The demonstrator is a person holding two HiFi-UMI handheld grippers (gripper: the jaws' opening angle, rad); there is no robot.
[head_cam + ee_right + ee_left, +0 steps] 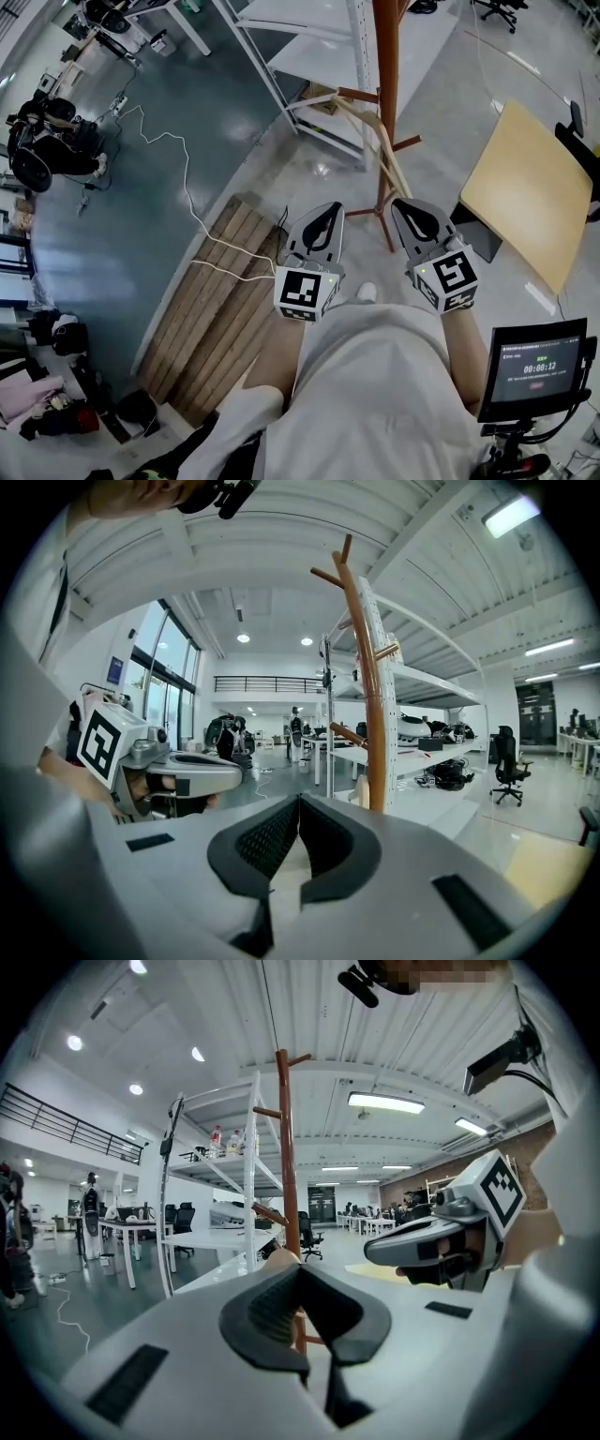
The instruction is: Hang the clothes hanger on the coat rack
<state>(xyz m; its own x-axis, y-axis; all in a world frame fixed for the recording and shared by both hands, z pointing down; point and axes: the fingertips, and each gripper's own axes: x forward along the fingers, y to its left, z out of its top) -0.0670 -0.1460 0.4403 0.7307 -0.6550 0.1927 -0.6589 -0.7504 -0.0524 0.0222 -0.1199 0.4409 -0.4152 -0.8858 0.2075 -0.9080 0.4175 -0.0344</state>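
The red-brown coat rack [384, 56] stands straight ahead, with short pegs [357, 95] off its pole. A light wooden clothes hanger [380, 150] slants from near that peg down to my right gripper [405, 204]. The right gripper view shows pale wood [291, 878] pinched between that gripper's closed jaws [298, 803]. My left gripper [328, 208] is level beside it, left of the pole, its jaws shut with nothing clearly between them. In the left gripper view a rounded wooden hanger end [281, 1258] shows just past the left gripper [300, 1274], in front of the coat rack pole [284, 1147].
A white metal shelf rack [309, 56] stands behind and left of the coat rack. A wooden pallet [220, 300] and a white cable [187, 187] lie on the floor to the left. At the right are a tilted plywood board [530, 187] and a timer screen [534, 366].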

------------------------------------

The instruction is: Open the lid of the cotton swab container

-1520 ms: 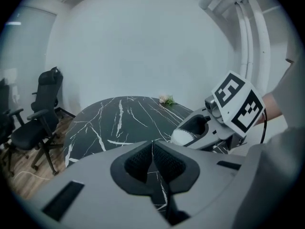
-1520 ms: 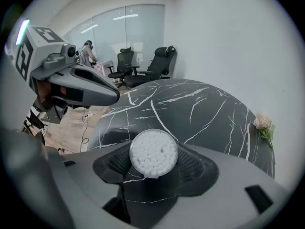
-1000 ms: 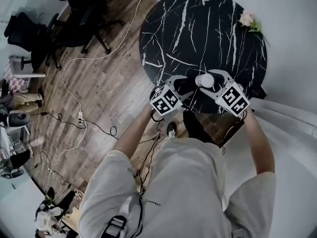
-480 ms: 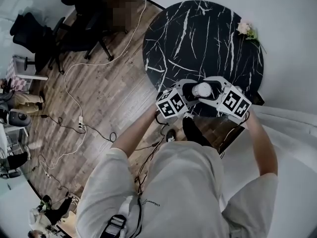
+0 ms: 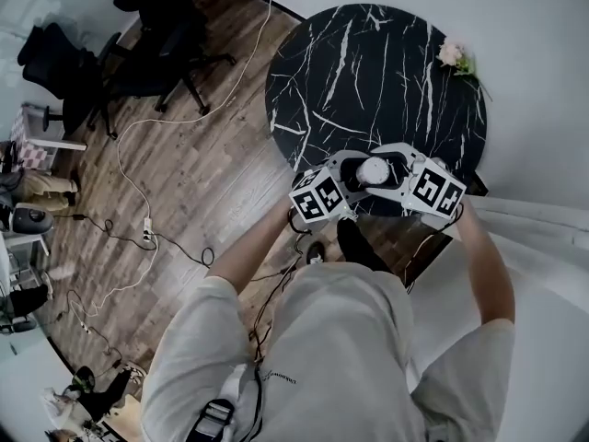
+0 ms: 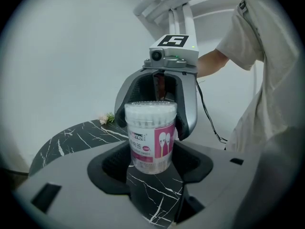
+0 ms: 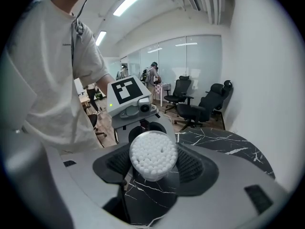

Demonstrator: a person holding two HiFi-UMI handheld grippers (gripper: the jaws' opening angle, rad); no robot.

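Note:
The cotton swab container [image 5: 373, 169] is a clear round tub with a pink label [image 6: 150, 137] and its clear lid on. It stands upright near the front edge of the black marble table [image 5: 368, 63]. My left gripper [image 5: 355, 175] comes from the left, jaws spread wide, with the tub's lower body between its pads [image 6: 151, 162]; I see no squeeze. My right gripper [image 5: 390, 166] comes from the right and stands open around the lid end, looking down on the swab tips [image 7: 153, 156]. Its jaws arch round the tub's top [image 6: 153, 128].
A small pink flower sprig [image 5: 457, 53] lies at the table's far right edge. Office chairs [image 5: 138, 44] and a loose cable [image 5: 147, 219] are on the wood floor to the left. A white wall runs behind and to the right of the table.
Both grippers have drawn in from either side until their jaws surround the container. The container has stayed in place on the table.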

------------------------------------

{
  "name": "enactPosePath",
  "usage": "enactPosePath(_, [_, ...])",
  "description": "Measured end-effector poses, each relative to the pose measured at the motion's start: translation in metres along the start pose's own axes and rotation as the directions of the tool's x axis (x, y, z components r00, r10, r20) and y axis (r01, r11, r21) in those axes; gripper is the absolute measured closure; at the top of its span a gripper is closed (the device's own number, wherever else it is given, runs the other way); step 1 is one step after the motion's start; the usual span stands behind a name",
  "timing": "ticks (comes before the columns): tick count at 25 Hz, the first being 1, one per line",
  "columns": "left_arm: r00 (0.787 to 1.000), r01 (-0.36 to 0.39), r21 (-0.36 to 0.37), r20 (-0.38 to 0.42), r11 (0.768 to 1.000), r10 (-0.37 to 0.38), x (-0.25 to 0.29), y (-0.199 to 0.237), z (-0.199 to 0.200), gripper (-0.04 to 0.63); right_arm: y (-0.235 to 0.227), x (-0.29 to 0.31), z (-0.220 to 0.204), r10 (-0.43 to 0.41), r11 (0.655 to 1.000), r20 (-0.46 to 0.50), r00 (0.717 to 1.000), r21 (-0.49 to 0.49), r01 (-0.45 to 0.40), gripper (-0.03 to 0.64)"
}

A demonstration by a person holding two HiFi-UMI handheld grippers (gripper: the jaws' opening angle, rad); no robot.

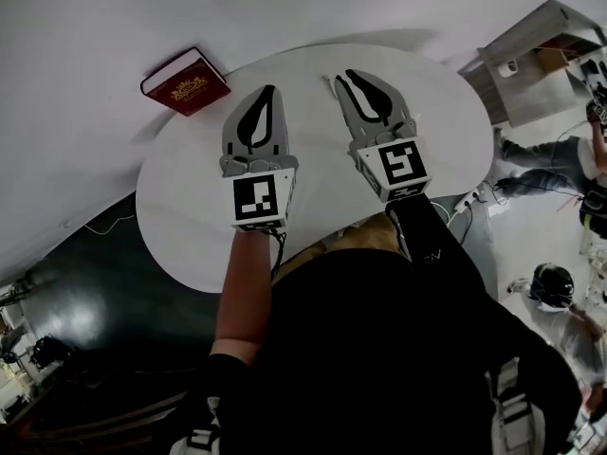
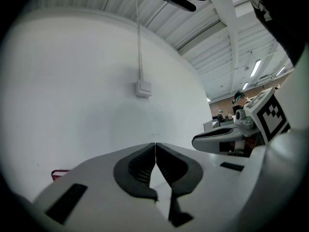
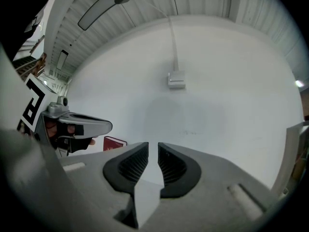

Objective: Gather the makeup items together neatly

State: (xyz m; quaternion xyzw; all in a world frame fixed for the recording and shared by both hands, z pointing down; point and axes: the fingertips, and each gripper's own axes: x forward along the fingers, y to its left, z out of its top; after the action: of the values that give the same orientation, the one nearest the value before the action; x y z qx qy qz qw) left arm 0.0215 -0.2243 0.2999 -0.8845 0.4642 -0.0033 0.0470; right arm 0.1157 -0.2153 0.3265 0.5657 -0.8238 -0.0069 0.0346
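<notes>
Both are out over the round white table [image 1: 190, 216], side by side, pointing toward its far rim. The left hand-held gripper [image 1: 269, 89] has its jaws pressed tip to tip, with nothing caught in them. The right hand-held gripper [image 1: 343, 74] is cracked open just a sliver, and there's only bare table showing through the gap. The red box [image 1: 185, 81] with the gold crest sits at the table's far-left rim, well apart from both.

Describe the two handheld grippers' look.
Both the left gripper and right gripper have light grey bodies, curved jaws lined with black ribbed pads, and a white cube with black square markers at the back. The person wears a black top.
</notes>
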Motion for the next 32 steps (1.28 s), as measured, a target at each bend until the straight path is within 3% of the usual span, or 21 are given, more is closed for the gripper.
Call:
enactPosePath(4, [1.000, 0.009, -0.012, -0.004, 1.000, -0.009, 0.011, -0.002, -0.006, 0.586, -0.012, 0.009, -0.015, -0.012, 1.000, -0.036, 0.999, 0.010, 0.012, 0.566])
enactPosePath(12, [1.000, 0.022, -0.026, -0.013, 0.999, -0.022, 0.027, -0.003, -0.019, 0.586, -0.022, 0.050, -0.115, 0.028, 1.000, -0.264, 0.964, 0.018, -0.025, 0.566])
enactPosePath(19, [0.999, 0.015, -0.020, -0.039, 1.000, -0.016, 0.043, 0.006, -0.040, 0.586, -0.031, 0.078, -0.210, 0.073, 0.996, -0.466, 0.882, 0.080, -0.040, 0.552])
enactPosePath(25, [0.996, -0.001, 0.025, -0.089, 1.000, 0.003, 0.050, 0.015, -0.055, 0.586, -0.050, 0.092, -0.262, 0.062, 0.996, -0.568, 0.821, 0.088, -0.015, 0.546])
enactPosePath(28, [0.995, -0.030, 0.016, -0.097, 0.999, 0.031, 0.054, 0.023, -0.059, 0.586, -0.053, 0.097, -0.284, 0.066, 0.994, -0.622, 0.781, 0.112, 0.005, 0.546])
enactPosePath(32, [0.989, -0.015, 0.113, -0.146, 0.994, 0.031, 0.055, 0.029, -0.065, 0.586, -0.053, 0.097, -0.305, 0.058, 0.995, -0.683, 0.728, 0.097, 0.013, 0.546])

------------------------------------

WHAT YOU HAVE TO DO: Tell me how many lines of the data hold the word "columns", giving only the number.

TASK SOLUTION: 2